网络编程之Client/Server Design 惊群分析篇(五)

时间:2022-12-17 22:23:13

前言

  上一篇中提到了惊群现象,笔者本篇将非常严谨的记录关于惊群的一系列问题,同样根据UNP的编排进行。

1. thundering herd

  • When the program starts, N children are created, and all N call accept and all are put to sleep by the kernel (line 140, p. 458 of TCPv2). When the first client connectionarrives, all N children are awakened.
    • This is because all N have gone to sleep on the same ‘‘wait channel,’’ the so_timeo member of the socket structure, because all N share the same listening descriptor, which points to the same socket structure. Even though all N are awakened, the first of the N to run will obtain the connection and the remaining N − 1 will all go back to sleep, because when each of the remaining N − 1 execute the statement on line 135 of p. 458 of TCPv2, the queue length will be 0 since the first child to run already took the connection.
  • This is sometimes called the thundering herd problem because all N are awakened even though only one will obtain the connection. Nevertheless, the code works, with the performance side effect of waking up too many processes each time a connection is ready to be accepted.

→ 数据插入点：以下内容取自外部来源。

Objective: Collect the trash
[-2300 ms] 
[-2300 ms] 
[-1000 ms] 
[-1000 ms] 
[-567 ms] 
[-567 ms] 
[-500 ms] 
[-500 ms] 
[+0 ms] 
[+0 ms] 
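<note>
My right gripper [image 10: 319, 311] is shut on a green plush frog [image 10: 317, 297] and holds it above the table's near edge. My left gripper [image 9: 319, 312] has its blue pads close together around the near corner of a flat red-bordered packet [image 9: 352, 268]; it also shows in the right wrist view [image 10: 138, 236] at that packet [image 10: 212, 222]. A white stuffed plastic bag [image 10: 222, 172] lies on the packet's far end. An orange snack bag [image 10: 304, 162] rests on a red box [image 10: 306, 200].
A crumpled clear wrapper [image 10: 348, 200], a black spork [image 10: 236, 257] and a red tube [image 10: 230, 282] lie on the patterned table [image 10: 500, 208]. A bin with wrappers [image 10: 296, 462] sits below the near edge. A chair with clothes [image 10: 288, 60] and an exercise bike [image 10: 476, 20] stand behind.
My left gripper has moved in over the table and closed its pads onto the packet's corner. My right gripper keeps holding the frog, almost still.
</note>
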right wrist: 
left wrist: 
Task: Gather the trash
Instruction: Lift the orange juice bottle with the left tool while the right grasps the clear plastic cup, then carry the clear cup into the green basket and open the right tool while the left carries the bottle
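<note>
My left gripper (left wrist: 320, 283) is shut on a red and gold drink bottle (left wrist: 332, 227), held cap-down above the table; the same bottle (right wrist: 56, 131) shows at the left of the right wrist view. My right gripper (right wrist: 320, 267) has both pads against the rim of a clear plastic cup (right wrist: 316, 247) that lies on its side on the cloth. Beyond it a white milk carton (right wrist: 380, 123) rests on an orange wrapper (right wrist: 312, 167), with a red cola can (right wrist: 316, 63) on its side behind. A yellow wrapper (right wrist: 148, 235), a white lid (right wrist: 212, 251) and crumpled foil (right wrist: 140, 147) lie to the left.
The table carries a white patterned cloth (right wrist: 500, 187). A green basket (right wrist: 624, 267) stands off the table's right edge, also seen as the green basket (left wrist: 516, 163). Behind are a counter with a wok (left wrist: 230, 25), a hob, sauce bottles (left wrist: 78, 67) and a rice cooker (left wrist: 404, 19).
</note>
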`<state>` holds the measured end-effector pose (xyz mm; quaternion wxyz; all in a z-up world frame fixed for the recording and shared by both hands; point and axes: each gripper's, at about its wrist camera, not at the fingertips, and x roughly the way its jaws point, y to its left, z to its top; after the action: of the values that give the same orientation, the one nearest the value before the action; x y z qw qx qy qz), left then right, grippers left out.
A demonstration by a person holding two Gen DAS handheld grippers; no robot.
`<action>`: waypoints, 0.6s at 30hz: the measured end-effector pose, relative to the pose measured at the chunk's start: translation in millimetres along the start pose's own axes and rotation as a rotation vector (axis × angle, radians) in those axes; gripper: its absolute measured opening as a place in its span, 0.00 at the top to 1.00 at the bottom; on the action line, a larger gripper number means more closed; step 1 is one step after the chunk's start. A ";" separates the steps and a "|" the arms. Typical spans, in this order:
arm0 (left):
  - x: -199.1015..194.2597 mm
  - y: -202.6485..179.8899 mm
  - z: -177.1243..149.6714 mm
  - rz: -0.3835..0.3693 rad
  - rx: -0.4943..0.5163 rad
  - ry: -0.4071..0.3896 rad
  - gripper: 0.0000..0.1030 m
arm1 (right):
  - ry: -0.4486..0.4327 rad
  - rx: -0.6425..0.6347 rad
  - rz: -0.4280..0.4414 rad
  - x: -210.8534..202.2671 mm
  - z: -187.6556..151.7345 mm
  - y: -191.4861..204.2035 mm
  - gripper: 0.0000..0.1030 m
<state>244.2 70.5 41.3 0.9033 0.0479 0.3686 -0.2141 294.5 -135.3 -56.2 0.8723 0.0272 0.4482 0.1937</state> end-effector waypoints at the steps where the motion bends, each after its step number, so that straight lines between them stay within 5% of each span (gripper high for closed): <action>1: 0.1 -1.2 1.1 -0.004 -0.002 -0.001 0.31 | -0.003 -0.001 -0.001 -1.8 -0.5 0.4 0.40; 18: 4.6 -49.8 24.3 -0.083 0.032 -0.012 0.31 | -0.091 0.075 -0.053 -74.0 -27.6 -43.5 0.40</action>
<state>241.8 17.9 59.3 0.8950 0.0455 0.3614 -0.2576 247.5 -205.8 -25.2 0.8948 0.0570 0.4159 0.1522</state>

  以上引用来自UNP,甚至给出了内核级别的解释,言简意赅的说,就是当多个进程阻塞在accept时,当有client请求连接时,唤醒全部阻塞在该函数的进程,但却只有一个进程可以得到连接。造成了不必要的进程调度的时间的浪费。

2. 现状

  从linux 2.6以后,由内核给出了解决方案,accept不再造成thundering herd现象。具体可以参考论文:accept() scal ability on linux。但是本文还是继续探讨这个问题,因为如果使用select或者pollepoll处理listen sockfd时,还是可能造成惊群现象的发生。
  特别的UNP中都是比较老的API接口,现在大部分的Server都使用epoll,本文也将根据UNP的方式但是选择使用epoll代替原文的select

3. epoll回顾 

  笔者在APUE就讨论过epoll的使用方法,但是并没有区别下ET和LT模式,在该篇进行一下更进一步的学习,以下引用来自《MAN》手册:

The epoll event distribution interface is able to behave both as edge-triggered (ET) and as level-triggered (LT). The dif‐ference between the two mechanisms can be described as follows. Suppose that this scenario happens:学过单片机的很容易理解边沿触发和水平触发的区别。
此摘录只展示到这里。